Ao final de todo esse imenso e exaustivo processo, o que ficou evidente é que a Inteligência Artificial é, talvez, a ferramenta mais poderosa que um artista (ou pseudoartista como eu) tem à sua disposição para aumentar a sua criatividade. Ela é o piano de cauda para o compositor, a câmara digital para o fotógrafo, o software de edição para o cineasta. Mas em nenhum momento ela substitui o talento, ela o amplifica exponencialmente.
Mas por mais que seja uma ferramenta sofisticada, ela continua sendo apenas uma ferramenta. Não tem história, não carrega as cicatrizes da vida, as alegrias de um nascimento ou a dor de uma perda, a inspiração de uma cena, ou a emoção de uma melodia.

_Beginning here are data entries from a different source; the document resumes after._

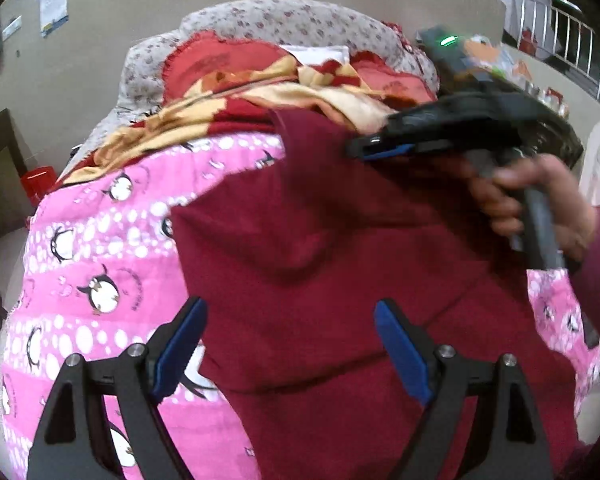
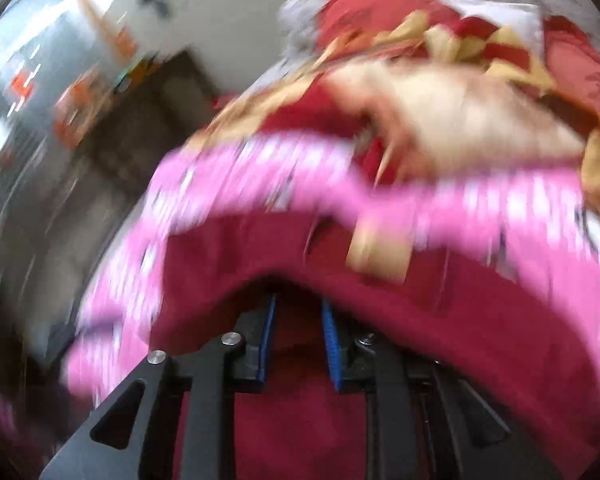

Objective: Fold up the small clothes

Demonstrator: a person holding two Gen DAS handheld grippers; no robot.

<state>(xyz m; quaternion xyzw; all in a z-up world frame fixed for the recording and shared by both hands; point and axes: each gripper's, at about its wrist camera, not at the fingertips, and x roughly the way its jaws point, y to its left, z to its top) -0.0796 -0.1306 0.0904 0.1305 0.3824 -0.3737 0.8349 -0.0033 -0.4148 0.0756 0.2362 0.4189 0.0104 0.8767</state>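
Note:
A dark red garment (image 1: 340,264) lies on a pink penguin-print bedspread (image 1: 100,272). My left gripper (image 1: 292,332) is open just above the garment's near part, its blue pads either side of the cloth. My right gripper (image 1: 360,151) shows at the upper right in the left wrist view, shut on the garment's far edge and lifting it. The right wrist view is blurred; there the right gripper (image 2: 298,312) has its blue pads close together with the dark red garment (image 2: 460,320) draped over and between them.
A red and gold blanket (image 1: 260,92) is bunched at the far end of the bed, with a floral pillow (image 1: 284,20) behind it. A red bin (image 1: 36,184) stands on the floor at the left. A metal railing (image 1: 564,40) is at the far right.

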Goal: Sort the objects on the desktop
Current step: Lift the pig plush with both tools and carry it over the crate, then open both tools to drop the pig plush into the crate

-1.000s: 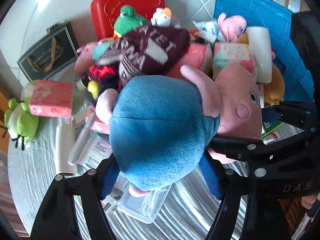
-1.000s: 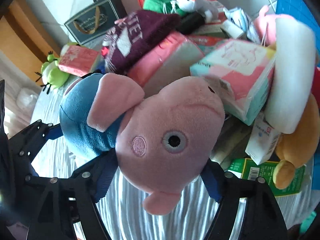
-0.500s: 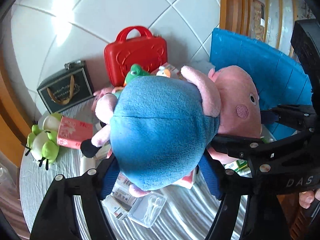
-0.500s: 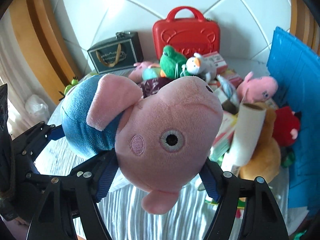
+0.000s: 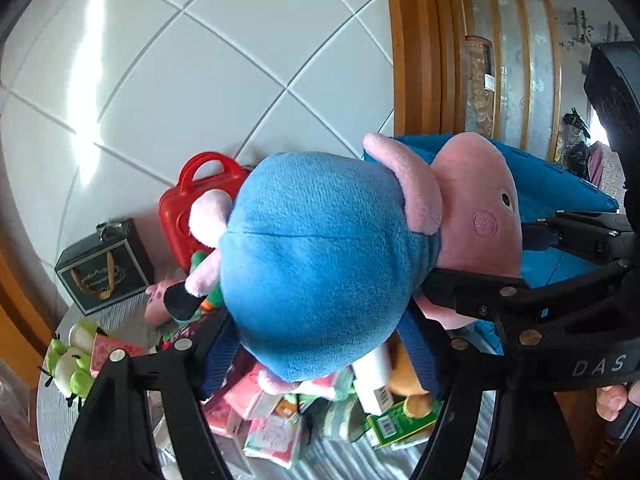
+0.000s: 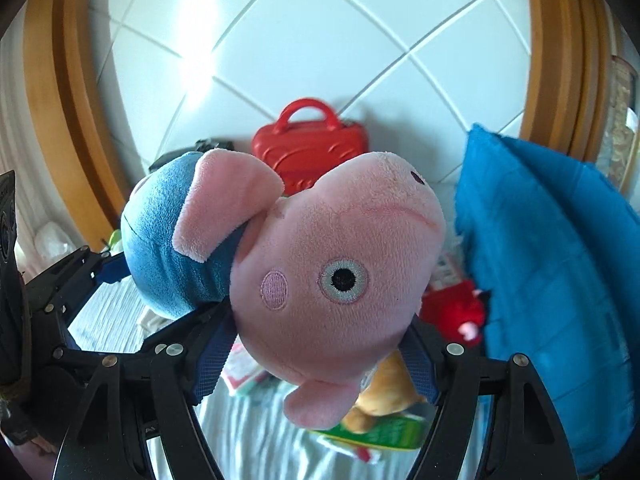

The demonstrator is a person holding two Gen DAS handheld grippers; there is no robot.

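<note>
Both grippers are clamped on the same toy right now: the left gripper (image 5: 320,356) squeezes the blue-clad belly of the plush pig (image 5: 320,256), and the right gripper (image 6: 316,364) pinches its pink head from either side. The pig hangs in the air between them, well clear of the table, its snout tilted up toward the tiled wall and the blue bin (image 6: 552,280) standing just off to the right.

As for progress, I'd call this early going. One toy is lifted out, but the heap on the grey table (image 5: 52,412) looks barely dented: pink tissue packs (image 5: 276,432), a green carton (image 5: 396,420), a tan plush (image 6: 384,396), a small red plush (image 6: 456,312) against the bin, a green caterpillar toy (image 5: 72,364) off at the edge. All of that waits to be sorted, and the pig itself has not been set down anywhere.

Textures now. The pig is soft fleece, round and squashy, giving visibly under the blue pads, with stitched cheek and eye. The red case (image 6: 312,148) behind is hard glossy plastic with a moulded handle. The dark box (image 5: 104,268) beside it is square and rigid. The bin wall looks ribbed.
</note>
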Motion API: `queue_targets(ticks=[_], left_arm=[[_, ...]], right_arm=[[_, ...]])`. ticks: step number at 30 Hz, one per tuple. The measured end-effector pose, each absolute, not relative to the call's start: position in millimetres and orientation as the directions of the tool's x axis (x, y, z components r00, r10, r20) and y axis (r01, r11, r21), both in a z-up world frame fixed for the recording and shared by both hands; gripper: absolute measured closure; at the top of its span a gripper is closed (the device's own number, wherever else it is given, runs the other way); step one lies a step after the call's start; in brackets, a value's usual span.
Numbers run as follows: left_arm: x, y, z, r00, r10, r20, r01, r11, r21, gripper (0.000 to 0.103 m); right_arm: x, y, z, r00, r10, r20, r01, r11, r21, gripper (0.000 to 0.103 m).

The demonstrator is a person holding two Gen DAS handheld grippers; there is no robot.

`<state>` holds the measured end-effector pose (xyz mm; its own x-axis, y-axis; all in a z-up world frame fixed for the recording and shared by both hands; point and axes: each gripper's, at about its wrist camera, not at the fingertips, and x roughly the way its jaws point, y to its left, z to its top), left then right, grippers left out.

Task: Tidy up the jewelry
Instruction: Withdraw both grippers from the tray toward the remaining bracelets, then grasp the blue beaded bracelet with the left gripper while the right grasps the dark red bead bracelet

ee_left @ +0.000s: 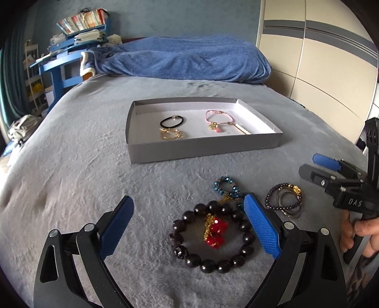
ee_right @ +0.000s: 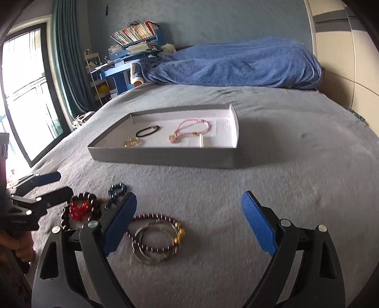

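Two grippers, both spread wide, gripping nothing | left gripper (ee_left: pixel 189 227) low in frame, straddling black bead bracelet (ee_left: pixel 212 237) | right gripper (ee_right: pixel 189 222) over thin bangles (ee_right: pixel 155 239), lower centre | tray (ee_left: pixel 203 147) mid-frame, holding pink bracelet (ee_left: pixel 214 119) and hair tie (ee_left: pixel 172 121)

Ahead of my claws stretched a grey plush bedspread (ee_right: pixel 284 165), with a rumpled blue blanket (ee_left: pixel 180 59) at its far end against a blue-grey wall (ee_right: pixel 225 21). Far left stood a blue desk (ee_left: pixel 59 68) stacked with books. Daylight came through a curtained window (ee_right: pixel 26 90); cream wardrobe doors (ee_left: pixel 319 59) lined the right.
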<state>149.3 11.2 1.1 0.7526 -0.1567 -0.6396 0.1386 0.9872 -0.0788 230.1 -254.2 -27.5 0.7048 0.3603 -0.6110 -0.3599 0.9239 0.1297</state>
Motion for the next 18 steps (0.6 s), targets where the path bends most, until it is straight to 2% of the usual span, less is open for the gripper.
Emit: queue_targets(ticks=[7,10,13,15,18], left_arm=[[164.7,-13.9,3.3,0.728,-0.197,-0.656,0.211,0.976,-0.059,0.011],[178.7,-31.5,0.9,0.706,-0.190,-0.682,0.238,0.971,-0.024,0.015],[193.4,-43.6,-6.0,0.669,-0.172,-0.723,0.248,0.969,0.000,0.028],[204.9,-50.0,-13.3,0.627,-0.152,-0.764,0.245,0.970,0.008,0.044],[216.4,-53.7,-22.3,0.581,-0.129,-0.803,0.233,0.972,0.012,0.049]], right_arm=[[229.9,-261.5,-28.6,0.710,0.357,-0.607,-0.335,0.929,0.155,0.014],[231.2,-265.7,-29.5,0.709,0.362,-0.606,-0.327,0.929,0.172,0.014],[231.8,-268.7,-30.0,0.708,0.366,-0.604,-0.319,0.929,0.188,0.013],[231.8,-270.8,-29.8,0.709,0.370,-0.601,-0.316,0.928,0.199,0.013],[232.3,-272.1,-30.2,0.706,0.373,-0.602,-0.312,0.927,0.209,0.013]])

Essas é que são a verdadeira e única matéria-prima da arte. A alma não é, e nunca será, um algoritmo.
A tecnologia pode, e deve, me ajudar a polir o verso. Mas a mão que o escreve, a alma que o sente e a mente que o concebe continuam a ser, e sempre será a minha, ou seja, a mente humana. É essa humanidade, com todas as suas falhas e toda a sua glória, que eu faço questão de partilhar em cada um dos meus livros.
Obrigado por fazerem parte desta jornada.